まったく油断もすきもない。それにしても200万ドル当たったというメッツセージを見ると、ひょっとしたら本当ではないのだろうかという淡い希望が心の隅に頭をもたげるような気もする。人間の弱さだ。ありえないことでも自分にとって好ましいことは信じやすい傾向は誰にでもあるのだろう。詐欺師はそこに付け込んでくるのだろう。
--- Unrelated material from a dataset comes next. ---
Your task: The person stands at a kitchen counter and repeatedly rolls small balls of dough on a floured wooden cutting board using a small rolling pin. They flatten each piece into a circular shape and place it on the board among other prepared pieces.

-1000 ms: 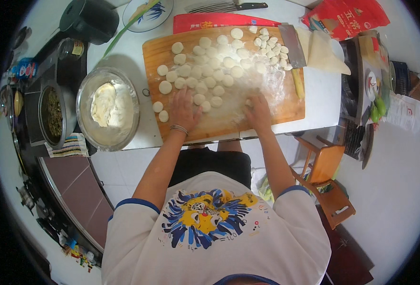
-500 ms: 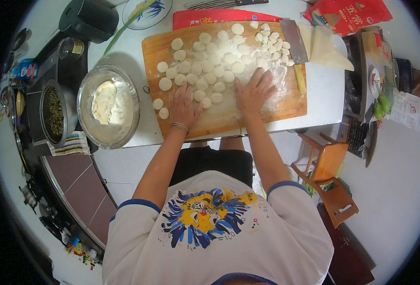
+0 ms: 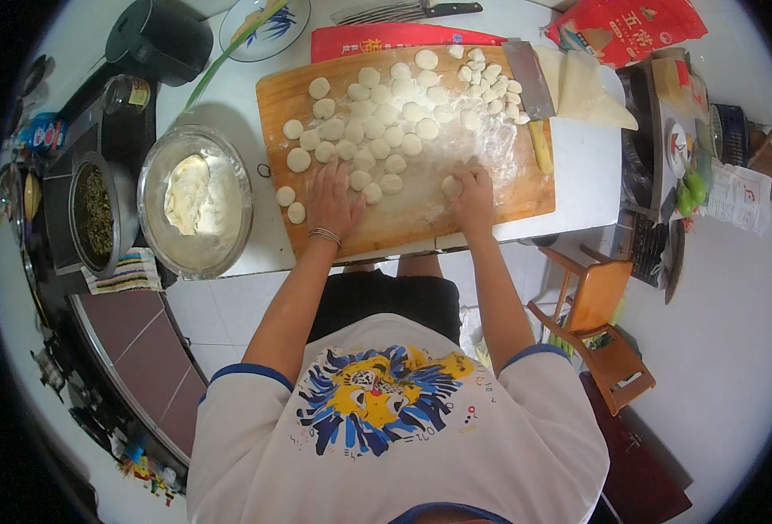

日本ではインターネットを利用したマルチ商法が横行している。誰でも簡単に収入が得られる在宅の仕事だとかなんとかいろいろ言っているが、結局何千円か何万円かを支払うことになる。何千円でも何万円でも何万人か何十万人かが払えば巨額のお金になる。その大半がピラミッドの上の方にいる人たちの収入になる仕組みだ。原理はねずみ講となんら変わりがない。
従来のやり方と違う点は子ねずみを集める方法だ。ホームページを使うので、自分から他人に声を掛ける必要がない。主催者はそれを売り物にさえしている。そのホームページをいかに多くの人に見てもらう工夫をするかが問われることになる。介在する品物やサービスは何でもいいが、できれば人を集めるのに有利なものが好まれる。
事務所を借りて電話を引き、雑誌に宣伝を載せ、チラシを配るという従来のやり方に比べ、経費面でも有利だし、捕まるリスクも少ない。無料のホームページを利用すれば、ただ同然だ。無料で使えるホームページにはそのようなホームページが多数見受けられるのが実情だ。
ねずみ算式に子ねずみを増やさなければうまみがないので、どんどんそのような方向に進んでしまう。行き着くところまで行けば、また初めから同じようなことを始めればよい。解散の経費も新規スタートの経費もほとんど不要だ。インターネットを新たに始める人が増え続ける限り、存続可能な商売だ。